La fin de la coalition DOS marque un tournant de la vie politique serbe (2003)
2013-01-03

Pour la troisième fois consécutive, le scrutin en vue d'élire le président de la République serbe, le dimanche 16 novembre 2003, a été annulé faute de quorum.

Le seuil exigé par la Constitution est en effet de 50 % de participation. Or, 38,7% seulement des inscrits ont voté. Ce taux d'abstention recors est dû à deux facteurs :
- Tout d'abord, la lassitude des électeurs, démobilisés par la lutte incessante que se livrent les deux grandes formations qui ont triomphé de Milosevic en octobre 2000, à savoir le Parti démocrate (DS) de l'ancien premier ministre Djindjic et le parti Démocratique de Serbie (DSS), dont le président est M. Vojislav Kostunica
- Ensuite, et surtout, les consignes (discrètes) d'abstention de la part du DSS, qui a ainsi rendu à la DOS - en particulier au DS - la monnaie de sa pièce : Kostunica n'avait pas, lui-non plus obtenu de quorum lors de la première élection présidentielle, où il avait pourtant recueilli plus de 50 % des suffrages exprimés. Le DSS n'a pas présenté de candidat lors de l'échéance du 16 novembre, mais il n'a pas pour autant soutenu le candidat présenté par la DOS, M. Dragoljub Micunovic, ancien président de l'Assemblée fédérale. Celui-ci, par contrecoup, s'est retrouvé avec 35,4 % des voix.

Ce « combat des chefs » a profité au candidat ultra-nationaliste, Tomislav Nikolic, membre du SRS de Vojislav Seselj, qui a atteint le taux inégalé de 46,2 % des suffrages exprimés, compte tenu de l'abstention d'une grande partie électeurs « démocrates » (mais ce score ne représente que 17 % de l'électorat, qui compte 6,5 millions de personnes inscrites).

Ce résultat a aggravé la crise politique qui mine la Serbie depuis plus de deux ans et a achevé de faire exploser la DOS. Cette coalition, constituée au début de l'année 2000 par 18 partis et des ONG avait renversé Slobodan Milosevic le 4 octobre de la même année. Mais assez vite (juin 2001), le DSS s'en était retiré, après le transfèrement de Slobodan Milosevic vers le Tribunal pénal international (TPI), entraînant dans son sillage quelques petits partis de tendance conservatrice. Le piètre score de Dragolub Micunovic a montré l'ampleur du désastre résultant de la « mésentente cordiale » entre les vainqueurs de Milosevic et mis en évidence la nécessité d'une recomposition politique. Aussi la DOS a-t-elle logiquement annoncé sa dissolution le 18 novembre, deux jours après le « Waterloo » de l'élection présidentielle.

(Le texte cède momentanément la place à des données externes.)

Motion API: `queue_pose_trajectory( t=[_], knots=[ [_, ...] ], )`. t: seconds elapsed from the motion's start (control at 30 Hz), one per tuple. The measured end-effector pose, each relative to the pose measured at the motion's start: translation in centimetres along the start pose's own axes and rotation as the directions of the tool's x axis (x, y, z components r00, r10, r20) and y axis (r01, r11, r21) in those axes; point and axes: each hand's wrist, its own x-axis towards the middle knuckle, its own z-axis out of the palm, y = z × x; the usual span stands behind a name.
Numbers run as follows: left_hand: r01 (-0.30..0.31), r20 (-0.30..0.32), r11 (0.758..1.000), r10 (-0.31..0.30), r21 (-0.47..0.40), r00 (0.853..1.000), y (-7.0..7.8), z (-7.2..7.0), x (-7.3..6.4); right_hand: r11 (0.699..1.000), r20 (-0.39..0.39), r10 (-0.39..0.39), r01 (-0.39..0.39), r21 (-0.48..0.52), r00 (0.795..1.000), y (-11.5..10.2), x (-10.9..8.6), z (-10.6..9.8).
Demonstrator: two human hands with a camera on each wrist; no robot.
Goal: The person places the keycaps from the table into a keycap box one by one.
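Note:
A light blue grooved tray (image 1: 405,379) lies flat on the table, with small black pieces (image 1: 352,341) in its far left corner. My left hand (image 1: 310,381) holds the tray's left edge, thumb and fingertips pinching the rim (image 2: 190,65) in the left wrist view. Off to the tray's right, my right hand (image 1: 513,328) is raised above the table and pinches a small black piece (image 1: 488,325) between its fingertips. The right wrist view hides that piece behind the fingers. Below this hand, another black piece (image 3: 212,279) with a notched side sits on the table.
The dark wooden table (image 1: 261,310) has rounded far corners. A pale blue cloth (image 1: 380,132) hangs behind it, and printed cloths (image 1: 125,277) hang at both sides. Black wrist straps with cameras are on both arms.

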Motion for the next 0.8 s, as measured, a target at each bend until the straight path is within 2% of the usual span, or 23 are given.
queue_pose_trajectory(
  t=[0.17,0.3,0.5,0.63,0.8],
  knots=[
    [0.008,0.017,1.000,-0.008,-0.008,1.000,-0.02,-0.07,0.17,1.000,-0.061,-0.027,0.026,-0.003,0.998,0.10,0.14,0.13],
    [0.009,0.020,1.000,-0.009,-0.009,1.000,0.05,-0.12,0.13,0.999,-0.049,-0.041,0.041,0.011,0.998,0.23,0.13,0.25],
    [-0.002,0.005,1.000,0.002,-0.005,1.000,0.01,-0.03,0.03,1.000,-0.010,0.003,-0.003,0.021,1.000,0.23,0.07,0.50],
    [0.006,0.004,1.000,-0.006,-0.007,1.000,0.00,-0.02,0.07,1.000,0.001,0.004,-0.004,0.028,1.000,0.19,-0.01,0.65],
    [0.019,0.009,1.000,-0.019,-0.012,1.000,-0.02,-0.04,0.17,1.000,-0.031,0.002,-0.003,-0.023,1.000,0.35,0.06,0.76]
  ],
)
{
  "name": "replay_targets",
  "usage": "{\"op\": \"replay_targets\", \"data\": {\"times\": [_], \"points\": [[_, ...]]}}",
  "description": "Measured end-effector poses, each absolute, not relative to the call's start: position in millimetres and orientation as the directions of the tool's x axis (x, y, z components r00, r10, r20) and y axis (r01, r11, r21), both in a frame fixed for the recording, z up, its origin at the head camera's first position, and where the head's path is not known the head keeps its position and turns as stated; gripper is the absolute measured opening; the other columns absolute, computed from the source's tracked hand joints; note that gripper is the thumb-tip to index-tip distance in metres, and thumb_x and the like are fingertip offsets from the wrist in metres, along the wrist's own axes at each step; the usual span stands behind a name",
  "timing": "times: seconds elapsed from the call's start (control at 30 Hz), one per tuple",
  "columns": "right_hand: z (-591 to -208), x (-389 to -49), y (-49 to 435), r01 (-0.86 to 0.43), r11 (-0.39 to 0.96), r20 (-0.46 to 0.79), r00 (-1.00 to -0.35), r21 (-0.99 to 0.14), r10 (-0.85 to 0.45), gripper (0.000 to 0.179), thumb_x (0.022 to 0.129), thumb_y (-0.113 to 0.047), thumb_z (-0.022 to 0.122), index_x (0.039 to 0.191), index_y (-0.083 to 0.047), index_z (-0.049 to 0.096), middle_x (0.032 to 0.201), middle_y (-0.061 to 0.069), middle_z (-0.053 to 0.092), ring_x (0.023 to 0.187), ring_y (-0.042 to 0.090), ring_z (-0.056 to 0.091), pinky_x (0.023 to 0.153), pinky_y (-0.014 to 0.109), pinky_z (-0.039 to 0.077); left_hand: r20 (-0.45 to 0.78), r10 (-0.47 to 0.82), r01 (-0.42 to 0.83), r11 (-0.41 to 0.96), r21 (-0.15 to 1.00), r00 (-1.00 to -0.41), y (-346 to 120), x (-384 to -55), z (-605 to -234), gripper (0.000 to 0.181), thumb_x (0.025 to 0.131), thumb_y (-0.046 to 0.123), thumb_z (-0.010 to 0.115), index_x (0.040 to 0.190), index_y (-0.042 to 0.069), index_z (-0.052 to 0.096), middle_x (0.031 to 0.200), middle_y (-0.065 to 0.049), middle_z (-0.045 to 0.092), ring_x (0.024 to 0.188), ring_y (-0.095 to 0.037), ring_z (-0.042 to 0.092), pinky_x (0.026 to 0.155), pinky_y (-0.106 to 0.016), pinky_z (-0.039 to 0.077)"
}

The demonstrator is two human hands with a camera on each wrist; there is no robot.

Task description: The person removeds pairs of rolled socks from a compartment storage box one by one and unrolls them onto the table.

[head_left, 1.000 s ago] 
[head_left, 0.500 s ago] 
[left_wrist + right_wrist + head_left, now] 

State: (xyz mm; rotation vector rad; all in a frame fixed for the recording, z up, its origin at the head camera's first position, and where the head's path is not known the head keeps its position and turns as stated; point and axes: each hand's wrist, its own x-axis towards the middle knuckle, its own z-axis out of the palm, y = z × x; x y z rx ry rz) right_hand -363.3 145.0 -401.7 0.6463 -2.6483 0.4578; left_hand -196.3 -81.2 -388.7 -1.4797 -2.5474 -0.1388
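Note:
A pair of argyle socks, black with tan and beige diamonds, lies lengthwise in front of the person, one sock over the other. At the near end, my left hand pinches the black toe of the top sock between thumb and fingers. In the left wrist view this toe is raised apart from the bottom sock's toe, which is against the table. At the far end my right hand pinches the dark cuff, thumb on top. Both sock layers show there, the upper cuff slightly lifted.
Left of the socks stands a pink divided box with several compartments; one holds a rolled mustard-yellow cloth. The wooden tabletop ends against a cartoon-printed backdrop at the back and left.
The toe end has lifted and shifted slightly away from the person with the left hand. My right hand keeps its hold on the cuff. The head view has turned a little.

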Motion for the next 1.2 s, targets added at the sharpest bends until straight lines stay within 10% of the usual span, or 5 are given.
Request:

"La DOS a accompli sa mission historique (la chute de Milosevic) et l'on peut considérer comme un miracle le fait qu'une telle coalition ait pu fonctionner" aussi longtemps, a souligné M. Micunovic, au terme d'une réunion au cours de laquelle a été officialisée la dissolution.

La dissolution de la DOS intervient à moins de six semaines des élections législatives anticipées convoquées pour le 28 décembre par la présidente intérimaire, Mme Natasa Micic, elle-même membre de la DOS. Cette échéance revêt d'autant plus d'importance que le Parlement a été dissous le 13 novembre. Le gouvernement de M. Zoran Zivkovic, successeur du premier ministre assassiné le 12 mars 2003, assure les affaires courantes. Il avait essayé de retarder le plus possible la date des élections, dans la crainte de voir triompher ses principaux opposants : le DSS de Vojislav Kostunica et un nouveau parti, issu de la DOS, le G17+, composé en grande partie d'experts écomiques et présidé par M. Mirojub Labus. Ces deux formations n'excluent pas de former une coalition post-électorale en vue de former un gouvernement commun. Les observateurs attendent du scrutin du 28 décembre une clarification du débat politique et l'engagement de la Serbie dans la voie des réformes, retardées par les stériles luttes politiques qui ont marqué la période de l'après-Milosevic (cf. [URL : article910]).